PROBLEM: Exact copy, no pictures: return all the data below as written.

DATA SHOWN:
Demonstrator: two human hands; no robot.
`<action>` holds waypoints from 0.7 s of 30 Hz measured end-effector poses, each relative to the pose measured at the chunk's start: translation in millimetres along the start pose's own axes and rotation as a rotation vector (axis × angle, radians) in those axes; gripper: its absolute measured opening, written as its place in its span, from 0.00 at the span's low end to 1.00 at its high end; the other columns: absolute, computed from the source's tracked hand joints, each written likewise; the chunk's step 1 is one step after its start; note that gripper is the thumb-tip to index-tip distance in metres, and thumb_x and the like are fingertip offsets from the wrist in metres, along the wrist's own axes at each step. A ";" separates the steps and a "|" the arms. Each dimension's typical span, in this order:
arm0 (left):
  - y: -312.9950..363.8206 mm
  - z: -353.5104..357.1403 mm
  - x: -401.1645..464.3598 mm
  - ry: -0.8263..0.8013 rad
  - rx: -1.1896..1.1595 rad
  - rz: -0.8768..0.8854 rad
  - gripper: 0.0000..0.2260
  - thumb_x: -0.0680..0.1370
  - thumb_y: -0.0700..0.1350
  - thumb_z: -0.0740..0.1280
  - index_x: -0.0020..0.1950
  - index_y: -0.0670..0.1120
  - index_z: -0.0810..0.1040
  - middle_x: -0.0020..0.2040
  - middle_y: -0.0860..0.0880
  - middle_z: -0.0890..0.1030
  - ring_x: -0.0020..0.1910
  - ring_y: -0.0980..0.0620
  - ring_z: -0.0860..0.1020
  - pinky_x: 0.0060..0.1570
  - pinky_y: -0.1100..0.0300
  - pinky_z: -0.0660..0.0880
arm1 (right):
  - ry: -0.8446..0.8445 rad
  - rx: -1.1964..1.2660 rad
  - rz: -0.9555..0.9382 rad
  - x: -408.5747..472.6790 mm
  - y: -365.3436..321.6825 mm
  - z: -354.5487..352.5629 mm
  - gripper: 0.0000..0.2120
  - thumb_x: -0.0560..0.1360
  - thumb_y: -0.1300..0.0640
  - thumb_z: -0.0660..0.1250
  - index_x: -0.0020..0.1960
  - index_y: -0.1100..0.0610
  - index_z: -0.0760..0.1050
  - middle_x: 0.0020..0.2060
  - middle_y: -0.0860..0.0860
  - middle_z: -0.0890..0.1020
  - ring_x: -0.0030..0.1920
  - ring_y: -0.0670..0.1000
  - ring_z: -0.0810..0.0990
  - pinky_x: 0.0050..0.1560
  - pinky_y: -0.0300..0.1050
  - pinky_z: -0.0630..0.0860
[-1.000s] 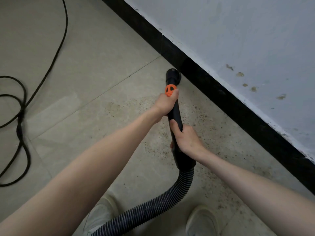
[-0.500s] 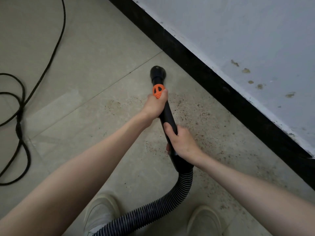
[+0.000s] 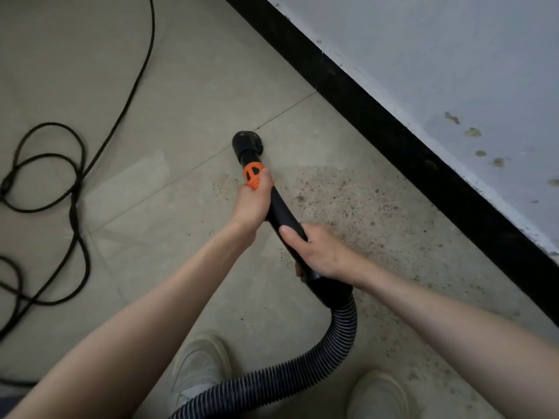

RESPONSE AREA:
Demonstrator: two human hands; no robot.
`<action>` holds waypoints from 0.7 s of 30 Hz measured end-effector poses, each relative to the pose measured at the chunk's start: translation in millimetres along the start pose's own axes and rotation as a rotation vector (axis × angle, radians) in those axes; gripper: its absolute measured opening, written as its place in its span, from 0.00 at the span's low end to 1.00 at its high end; the other columns: absolute, computed from the source's tracked hand joints, each written likewise; the chunk's step 1 is one step after its start; note that gripper is the thumb-tip to index-tip distance in metres, and thumb_x and the like are fingertip offsets from the wrist in metres, along the wrist's own axes at each step. A ";" separates the steps and a "|" the arms. Each dimension's typical span, in this order:
arm0 (left):
  - y: -312.9950..363.8206 mm
  - z: -353.5104..357.1403 mm
  - x: -401.1645..464.3598 mm
  - ry: -0.8263..0.8013 rad
  - rx: -1.1896..1.1595 rad
  - rz: -0.8768..0.8854 rad
  - gripper: 0.0000..0.2260
  - thumb_x: -0.0680..0.1370
  - thumb_y: -0.0700..0.1350
  - thumb_z: -0.0740..0.1280
  - index_x: -0.0020..0.1950
  - index_y: -0.0670..0.1120
  - index_z: -0.0810..0.1040
  - middle_x: -0.0020..0.2040
  - middle_y: -0.0860..0.0880
  - middle_z: -0.0890..0.1030
  - ring_x: -0.0020..0.1910
  - ring_y: -0.0980..0.0620
  - ring_z: -0.0860..0.1020
  - pinky_x: 0.0060..0.1570
  - pinky_y: -0.1100..0.0300
  - pinky_z: -0.0660..0.0880
arm1 (right):
  - ry: -0.8446..0.8445 rad
  - rx: -1.1964..1.2660 rad
  - rz: -0.9555..0.9382 rad
  - x: -408.5747..472.6790 mm
  - y: -365.3436..321.6825 mm
  - z: -354.5487..352.5629 mm
  - gripper: 0.0000..0.2120
  - thumb_x: -0.0560..0.1360
  - thumb_y: -0.1300..0.0640
  - thumb_z: -0.0660..0.1250
  - index_x: -0.0020..0.1960
  - index_y: -0.1100..0.0610
  - index_z: -0.0760..0.1050
  - middle_x: 0.0020..0.2060
  - middle_y: -0.0860..0.0860
  - middle_z: -0.0890..0.1020
  - ring_x: -0.0030..0.1920
  - ring_y: -0.0670..0.1000
  - ring_z: -0.0810..0.0990
  - pinky_x: 0.0050..0.1560
  - pinky_y: -0.0300..0.1050
  - pinky_z: -0.0630..0.0860
[-1.000s] 
[-0.500s] 
[+0.000s] 

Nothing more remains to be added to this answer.